TASK PROMPT: Restate, word for word, every line of the data.

DATA EXCERPT:

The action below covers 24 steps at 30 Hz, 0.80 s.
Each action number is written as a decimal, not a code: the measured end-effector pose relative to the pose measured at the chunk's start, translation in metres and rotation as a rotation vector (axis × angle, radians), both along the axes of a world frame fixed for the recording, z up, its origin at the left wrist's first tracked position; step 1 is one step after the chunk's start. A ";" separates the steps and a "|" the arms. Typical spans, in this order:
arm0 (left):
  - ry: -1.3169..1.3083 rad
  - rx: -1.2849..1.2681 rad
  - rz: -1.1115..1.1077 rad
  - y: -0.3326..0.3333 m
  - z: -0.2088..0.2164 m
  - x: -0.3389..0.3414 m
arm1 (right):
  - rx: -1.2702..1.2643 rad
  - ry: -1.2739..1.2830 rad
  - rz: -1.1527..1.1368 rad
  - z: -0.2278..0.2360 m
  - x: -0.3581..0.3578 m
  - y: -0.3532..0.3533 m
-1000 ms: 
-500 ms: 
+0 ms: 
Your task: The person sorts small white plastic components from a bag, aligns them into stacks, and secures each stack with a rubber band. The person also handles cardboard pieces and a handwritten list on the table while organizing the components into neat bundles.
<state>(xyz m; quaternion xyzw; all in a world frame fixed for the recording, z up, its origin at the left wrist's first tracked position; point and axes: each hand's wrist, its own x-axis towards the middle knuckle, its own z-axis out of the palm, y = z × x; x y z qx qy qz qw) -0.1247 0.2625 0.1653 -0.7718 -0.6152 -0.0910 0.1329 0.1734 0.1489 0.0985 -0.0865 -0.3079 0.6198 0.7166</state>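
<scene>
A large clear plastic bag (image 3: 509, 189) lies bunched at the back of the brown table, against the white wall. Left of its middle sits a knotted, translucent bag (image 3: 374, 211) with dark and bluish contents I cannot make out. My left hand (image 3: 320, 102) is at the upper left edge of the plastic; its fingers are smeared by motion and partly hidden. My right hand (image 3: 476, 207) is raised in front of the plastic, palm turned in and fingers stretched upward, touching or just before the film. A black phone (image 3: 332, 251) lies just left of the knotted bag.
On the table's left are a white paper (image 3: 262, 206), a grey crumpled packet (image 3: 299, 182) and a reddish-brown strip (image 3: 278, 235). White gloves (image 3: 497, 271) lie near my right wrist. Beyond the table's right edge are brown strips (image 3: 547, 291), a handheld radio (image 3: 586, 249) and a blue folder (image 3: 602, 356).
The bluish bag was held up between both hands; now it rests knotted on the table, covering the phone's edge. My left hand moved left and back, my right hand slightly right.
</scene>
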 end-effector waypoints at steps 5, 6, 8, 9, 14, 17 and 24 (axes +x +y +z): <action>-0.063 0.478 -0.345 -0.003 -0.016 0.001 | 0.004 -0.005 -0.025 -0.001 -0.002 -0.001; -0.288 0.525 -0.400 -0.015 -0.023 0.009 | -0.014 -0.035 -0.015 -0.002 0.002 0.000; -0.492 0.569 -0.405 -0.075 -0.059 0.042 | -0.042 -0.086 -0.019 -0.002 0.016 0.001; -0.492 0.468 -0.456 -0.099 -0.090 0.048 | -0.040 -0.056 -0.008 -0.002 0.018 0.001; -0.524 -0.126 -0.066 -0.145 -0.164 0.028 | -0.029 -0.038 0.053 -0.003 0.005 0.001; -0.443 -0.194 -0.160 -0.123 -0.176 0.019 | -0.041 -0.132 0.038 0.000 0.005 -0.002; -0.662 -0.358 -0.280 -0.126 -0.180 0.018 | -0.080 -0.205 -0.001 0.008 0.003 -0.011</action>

TASK OUTPUT:
The action below covers 24 steps at 30 Hz, 0.80 s.
Each action number is written as a decimal, not a code: the measured end-effector pose relative to the pose measured at the chunk's start, translation in metres and rotation as a rotation vector (axis × angle, radians), both along the axes of a world frame fixed for the recording, z up, its origin at the left wrist's first tracked position; step 1 is one step after the chunk's start. A ";" separates the steps and a "|" the arms. Typical spans, in this order:
arm0 (left):
  - ry: -1.3169..1.3083 rad
  - rx: -1.2849..1.2681 rad
  - rz: -1.1115..1.1077 rad
  - y: -0.3326..0.3333 m
  - z: -0.2088..0.2164 m
  - x: -0.3389..0.3414 m
arm1 (right):
  - rx: -1.2702..1.2643 rad
  - ry: -1.2739..1.2830 rad
  - rz: -1.1527..1.1368 rad
  - z: -0.2278..0.2360 m
  - x: -0.3581..0.3578 m
  - y: -0.3532..0.3533 m
-1000 ms: 
-500 ms: 
+0 ms: 
Your task: The person sorts small white plastic components from a bag, aligns them into stacks, and secures each stack with a rubber band. The person also handles cardboard pieces and a handwritten list on the table while organizing the components into neat bundles.
<state>(xyz m; quaternion xyzw; all in a world frame fixed for the recording, z up, its origin at the left wrist's first tracked position; point and axes: each hand's wrist, its own x-axis towards the middle knuckle, its own z-axis out of the palm, y = z × x; x y z qx qy qz qw) -0.1247 0.2625 0.1653 -0.7718 -0.6152 -0.0910 0.1329 0.1734 0.1489 0.0985 -0.0865 -0.3079 0.6198 0.7166</state>
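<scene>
A large clear plastic bag (image 3: 509, 189) lies bunched at the back of the brown table, against the white wall. Left of its middle sits a knotted, translucent bag (image 3: 374, 211) with dark and bluish contents I cannot make out. My left hand (image 3: 320, 102) is at the upper left edge of the plastic; its fingers are smeared by motion and partly hidden. My right hand (image 3: 476, 207) is raised in front of the plastic, palm turned in and fingers stretched upward, touching or just before the film. A black phone (image 3: 332, 251) lies just left of the knotted bag.
On the table's left are a white paper (image 3: 262, 206), a grey crumpled packet (image 3: 299, 182) and a reddish-brown strip (image 3: 278, 235). White gloves (image 3: 497, 271) lie near my right wrist. Beyond the table's right edge are brown strips (image 3: 547, 291), a handheld radio (image 3: 586, 249) and a blue folder (image 3: 602, 356).
The bluish bag was held up between both hands; now it rests knotted on the table, covering the phone's edge. My left hand moved left and back, my right hand slightly right.
</scene>
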 end-effector waypoints at steps 5, 6, 8, 9, 14, 17 and 24 (axes +x +y +z): <action>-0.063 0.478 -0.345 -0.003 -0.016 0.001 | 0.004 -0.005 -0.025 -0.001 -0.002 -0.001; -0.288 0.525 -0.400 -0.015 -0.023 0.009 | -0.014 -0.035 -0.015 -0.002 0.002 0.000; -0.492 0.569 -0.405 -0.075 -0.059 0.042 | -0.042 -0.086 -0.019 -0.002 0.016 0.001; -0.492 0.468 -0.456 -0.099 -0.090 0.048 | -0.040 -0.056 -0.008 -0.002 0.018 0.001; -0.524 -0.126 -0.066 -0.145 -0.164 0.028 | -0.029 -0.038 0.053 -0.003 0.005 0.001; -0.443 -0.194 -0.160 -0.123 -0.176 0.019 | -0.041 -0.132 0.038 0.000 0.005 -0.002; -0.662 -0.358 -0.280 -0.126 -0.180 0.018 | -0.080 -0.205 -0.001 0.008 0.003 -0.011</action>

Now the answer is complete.